WHAT THE EXERCISE ASKS: This task calls for the complete listing below, reproduced exactly.

GIVEN DATA:
+---+

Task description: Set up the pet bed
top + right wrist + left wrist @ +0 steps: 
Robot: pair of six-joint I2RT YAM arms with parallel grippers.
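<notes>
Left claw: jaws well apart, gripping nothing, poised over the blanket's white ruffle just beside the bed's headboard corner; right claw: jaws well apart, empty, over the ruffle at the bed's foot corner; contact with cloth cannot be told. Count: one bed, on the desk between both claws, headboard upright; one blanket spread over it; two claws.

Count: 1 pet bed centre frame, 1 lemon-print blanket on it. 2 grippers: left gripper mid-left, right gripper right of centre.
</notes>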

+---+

THE ANSWER:
Task description: Set up the pet bed
top + right wrist + left wrist @ +0 steps: 
Robot: pair of six-joint I2RT YAM arms with parallel grippers.
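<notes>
Left claw: jaws well apart, gripping nothing, poised over the blanket's white ruffle just beside the bed's headboard corner; right claw: jaws well apart, empty, over the ruffle at the bed's foot corner; contact with cloth cannot be told. Count: one bed, on the desk between both claws, headboard upright; one blanket spread over it; two claws.

Count: 1 pet bed centre frame, 1 lemon-print blanket on it. 2 grippers: left gripper mid-left, right gripper right of centre.
</notes>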

The output contains the complete answer to the exercise.